Figure 7, Figure 8, Figure 9 and Figure 10 present prediction surfaces and Figure 11 and Figure 12 also present these surfaces together with standard deviations. We observe that Figure 7, Figure 8, Figure 9 and Figure 10 are very similar. This was probably expected because of the similar GCV scores of the two estimated models. However, one can see that the surface of model 1 is more smoothed than the one corresponding to model 2, due to the additional added tensor product I the latter model. The number of effective degrees of freedom for both models supports this: 6.25 for model 1 versus 13.69 for model 2.

As no other explanatory variables than the annual distance traveled and duration of exposure are considered in model 2, the surface of the predictions of the frequency of claims, in fact, turns out to be exactly the estimated function f(km,d) of Equation (2), but shifted exp(−2.7402) = 0.0646 units up.

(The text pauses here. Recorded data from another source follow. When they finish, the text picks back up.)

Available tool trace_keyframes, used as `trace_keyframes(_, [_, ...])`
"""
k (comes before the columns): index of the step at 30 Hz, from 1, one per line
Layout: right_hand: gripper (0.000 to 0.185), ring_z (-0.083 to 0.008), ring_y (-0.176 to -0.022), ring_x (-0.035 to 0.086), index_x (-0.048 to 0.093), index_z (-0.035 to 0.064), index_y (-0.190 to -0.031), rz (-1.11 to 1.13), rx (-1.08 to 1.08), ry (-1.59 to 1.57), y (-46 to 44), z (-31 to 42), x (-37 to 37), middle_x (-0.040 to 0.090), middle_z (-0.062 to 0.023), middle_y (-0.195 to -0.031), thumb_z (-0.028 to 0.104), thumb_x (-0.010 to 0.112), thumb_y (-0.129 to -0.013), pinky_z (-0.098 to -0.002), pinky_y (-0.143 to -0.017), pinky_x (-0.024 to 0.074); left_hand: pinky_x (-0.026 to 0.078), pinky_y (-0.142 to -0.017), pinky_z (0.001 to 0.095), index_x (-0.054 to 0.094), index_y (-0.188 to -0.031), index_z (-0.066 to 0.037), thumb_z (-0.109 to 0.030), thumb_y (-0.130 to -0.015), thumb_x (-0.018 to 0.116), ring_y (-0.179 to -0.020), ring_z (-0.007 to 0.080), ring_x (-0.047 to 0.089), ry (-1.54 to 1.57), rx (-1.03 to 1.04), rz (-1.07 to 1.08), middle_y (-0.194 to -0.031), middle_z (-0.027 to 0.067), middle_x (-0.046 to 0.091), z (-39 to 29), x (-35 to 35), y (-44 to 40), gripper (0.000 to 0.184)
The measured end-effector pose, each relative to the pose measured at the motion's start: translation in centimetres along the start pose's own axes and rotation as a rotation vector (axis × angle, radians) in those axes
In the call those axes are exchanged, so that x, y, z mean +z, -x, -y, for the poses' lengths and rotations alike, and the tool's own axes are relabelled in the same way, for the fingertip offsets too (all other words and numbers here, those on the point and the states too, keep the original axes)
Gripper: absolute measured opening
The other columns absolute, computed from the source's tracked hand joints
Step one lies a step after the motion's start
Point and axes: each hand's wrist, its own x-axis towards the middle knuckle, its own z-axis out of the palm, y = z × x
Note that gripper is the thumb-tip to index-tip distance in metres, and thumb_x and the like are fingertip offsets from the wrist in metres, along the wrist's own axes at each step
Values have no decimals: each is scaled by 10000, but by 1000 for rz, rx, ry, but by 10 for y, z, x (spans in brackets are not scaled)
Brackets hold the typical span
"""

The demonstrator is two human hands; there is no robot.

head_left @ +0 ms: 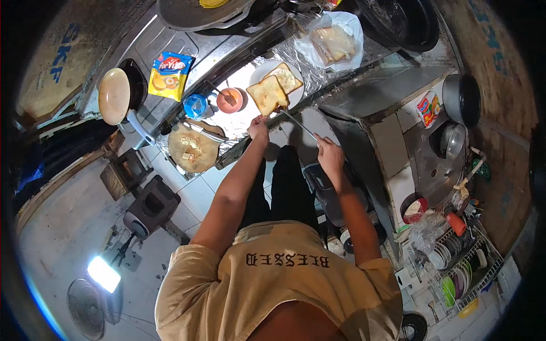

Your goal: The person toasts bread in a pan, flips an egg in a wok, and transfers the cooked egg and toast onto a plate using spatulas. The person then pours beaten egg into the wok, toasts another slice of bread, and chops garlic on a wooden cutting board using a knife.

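A slice of bread lies partly over a second slice on a white plate. My left hand is closed at the lower edge of the front slice, its fingertips pinched there. In my right hand is the handle of a long metal utensil, whose far end meets the bread's lower right corner. Left of the plate sit a small orange bowl with a fork in it and a blue container.
A round board holds a knife and a small piece of food. Behind are a yellow packet, a pale pan, a large wok and bagged bread. At right stand a sink and a dish rack.
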Motion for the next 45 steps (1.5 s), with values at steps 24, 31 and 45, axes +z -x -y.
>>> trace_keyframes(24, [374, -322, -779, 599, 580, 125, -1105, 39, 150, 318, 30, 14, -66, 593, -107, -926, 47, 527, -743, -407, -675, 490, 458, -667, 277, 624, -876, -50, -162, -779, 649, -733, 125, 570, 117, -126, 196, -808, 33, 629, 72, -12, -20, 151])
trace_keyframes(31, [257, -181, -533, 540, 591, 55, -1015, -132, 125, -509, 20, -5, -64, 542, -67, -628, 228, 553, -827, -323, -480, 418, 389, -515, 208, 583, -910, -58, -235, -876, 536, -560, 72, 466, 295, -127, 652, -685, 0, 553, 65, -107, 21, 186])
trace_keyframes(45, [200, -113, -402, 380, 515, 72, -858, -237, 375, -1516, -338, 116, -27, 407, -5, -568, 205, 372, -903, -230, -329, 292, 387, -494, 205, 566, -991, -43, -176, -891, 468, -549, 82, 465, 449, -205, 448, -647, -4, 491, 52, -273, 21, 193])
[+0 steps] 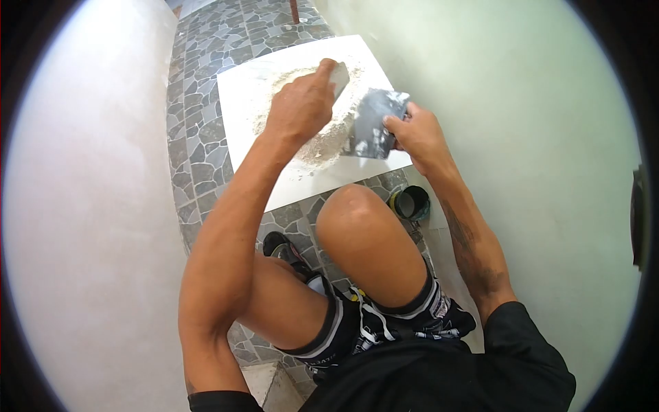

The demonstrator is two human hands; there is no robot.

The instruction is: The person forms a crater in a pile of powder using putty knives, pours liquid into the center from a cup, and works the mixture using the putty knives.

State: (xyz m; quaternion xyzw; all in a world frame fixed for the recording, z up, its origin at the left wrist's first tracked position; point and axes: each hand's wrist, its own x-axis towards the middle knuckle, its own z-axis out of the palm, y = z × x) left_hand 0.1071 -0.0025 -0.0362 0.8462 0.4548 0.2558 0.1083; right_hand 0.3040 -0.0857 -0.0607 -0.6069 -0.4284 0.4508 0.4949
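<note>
My left hand (pixel 301 106) is closed on a small grey scraper (pixel 340 78), held over the powder with its blade turned partly edge-on. Most of its grip is hidden behind my fingers. In my right hand (pixel 420 139), thumb on top, is a wide dark-grey scraper (pixel 376 125) smeared with white material. This blade hovers over or rests on the right side of a white board (pixel 240 103); I cannot tell which. Off-white powder (pixel 319 149), loose and crumbly, lies in a broad ring-like patch at the board's middle, under and between both hands.
A dark tub (pixel 410 203) with greyish contents stands on the stone-patterned floor (pixel 199 151), beside my right knee. Pale walls close in on the left (pixel 89 192) and right (pixel 549 172). A thin reddish-brown post (pixel 294 11) stands beyond the board.
</note>
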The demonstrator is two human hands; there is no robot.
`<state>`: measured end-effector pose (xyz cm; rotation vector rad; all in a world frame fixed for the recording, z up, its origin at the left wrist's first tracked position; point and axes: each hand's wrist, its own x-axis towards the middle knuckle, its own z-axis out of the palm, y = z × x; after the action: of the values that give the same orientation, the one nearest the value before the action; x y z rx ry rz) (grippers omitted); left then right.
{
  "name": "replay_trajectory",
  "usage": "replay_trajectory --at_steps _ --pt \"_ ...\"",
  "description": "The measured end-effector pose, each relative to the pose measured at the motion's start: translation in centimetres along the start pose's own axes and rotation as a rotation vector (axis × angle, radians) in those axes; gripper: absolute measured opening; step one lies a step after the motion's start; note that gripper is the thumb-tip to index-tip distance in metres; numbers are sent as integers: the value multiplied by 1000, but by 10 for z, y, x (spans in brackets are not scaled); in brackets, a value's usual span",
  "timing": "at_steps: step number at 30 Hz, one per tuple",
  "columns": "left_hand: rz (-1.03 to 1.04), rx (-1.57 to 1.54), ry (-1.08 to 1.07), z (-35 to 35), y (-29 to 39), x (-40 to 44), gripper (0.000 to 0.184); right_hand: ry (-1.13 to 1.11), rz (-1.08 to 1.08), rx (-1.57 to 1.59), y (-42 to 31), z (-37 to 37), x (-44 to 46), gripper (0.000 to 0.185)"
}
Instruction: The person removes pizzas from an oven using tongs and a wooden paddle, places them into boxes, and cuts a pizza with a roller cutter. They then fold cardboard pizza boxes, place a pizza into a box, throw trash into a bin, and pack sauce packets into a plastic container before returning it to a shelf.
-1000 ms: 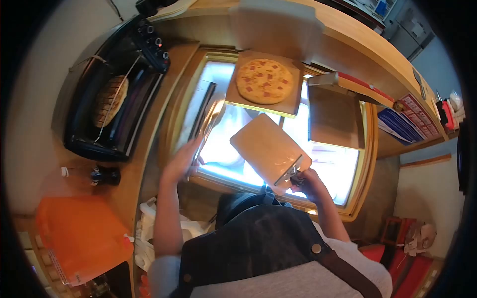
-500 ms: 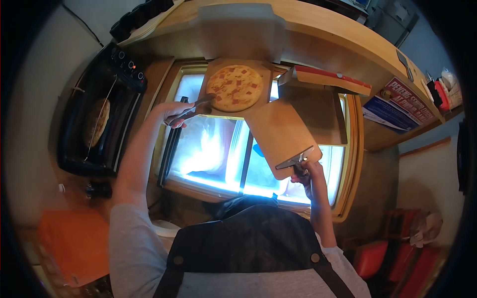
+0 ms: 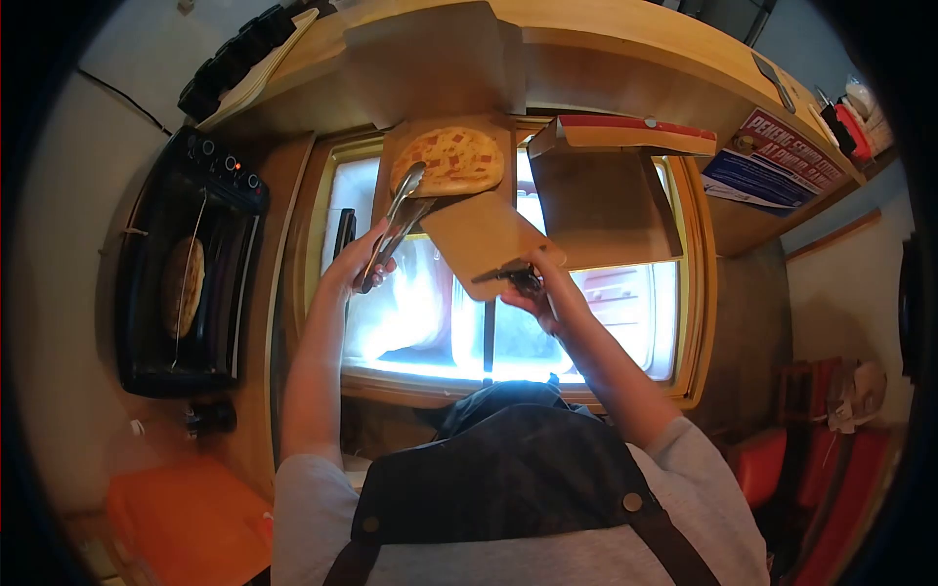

In Figure 8 we see that flexibility becomes apparent in the predicted claim frequencies for insurees travelling between 0 and 10,000 km per year. The first thousands of kilometers seem to have a higher impact on the prediction of the expected number of claims compared to what we see in Figure 8. Then, we see that around a driving distance of 5000 km per year, there is a change in the surface, indicating a change in the trend of the expected number of claims. It would be interesting to estimate the same model with data from the same insurance company but from a different calendar year. This may contribute to explain the reason of this change. Probably there is a logical reason behind this phenomenon, but also a slight over parameterization or over-adjustment problem could be taking place in this model.

Regarding the difference in the results provided by the estimated models, Figure 11 and Figure 12 present the red surface results from adding one standard deviation to the predicted values, while the green surface results from subtracting one standard deviation from the predicted values. Again, the difference between the results obtained by the two models is due to the greater flexibility of model 2 in which we have added a dependence relationship between km and d. In fact, 9 parameters are estimated for model 1, while 21 parameters are needed in the case of model 2.

Different cross-sectional perspectives are considered in order to easy visualize the three-dimensional graphs. For each model, one of the two variables (distance traveled or exposure duration) is fixed at different levels, while the other variable is left free. Therefore, it is possible to analyze the number of claims from different perspectives. This is available in the supplementary material.

3. Pricing Application

The purpose of this section is to compare the conventional methodology used in practice by insurance companies to model the frequency of claims reported by policyholders and the models presented in the previous section. The starting point considered by actuaries in modeling the frequency of automobile insurance claims is a GLM that assumes that the number of reported claims follows a Poisson distribution.

As in models 1 and 2, we will only consider the distance traveled (km) and exposure duration (d) to explain the number of claims (nb2) reported to the company by the insuree. In order to generate a pricing system based on the results obtained by the GAM, the distance traveled will be categorized into five classes, including a reference category. The choice of the classes is purely illustrative. Therefore, four regressors related to the distance traveled will be included in the model. Exposure duration is considered to be an offset variable. The goal here is to see if it is possible to easily replicate the previous results obtained with the GAM, but using a Poisson GLM model, which is nowadays the standard model used in insurance companies. Note that Henckaerts et al. (2017) work on a similar question, i.e., they start from GAMs with smooth effects and transform these models into GLMs with categorical effects that satisfy the practical needs of an insurance company.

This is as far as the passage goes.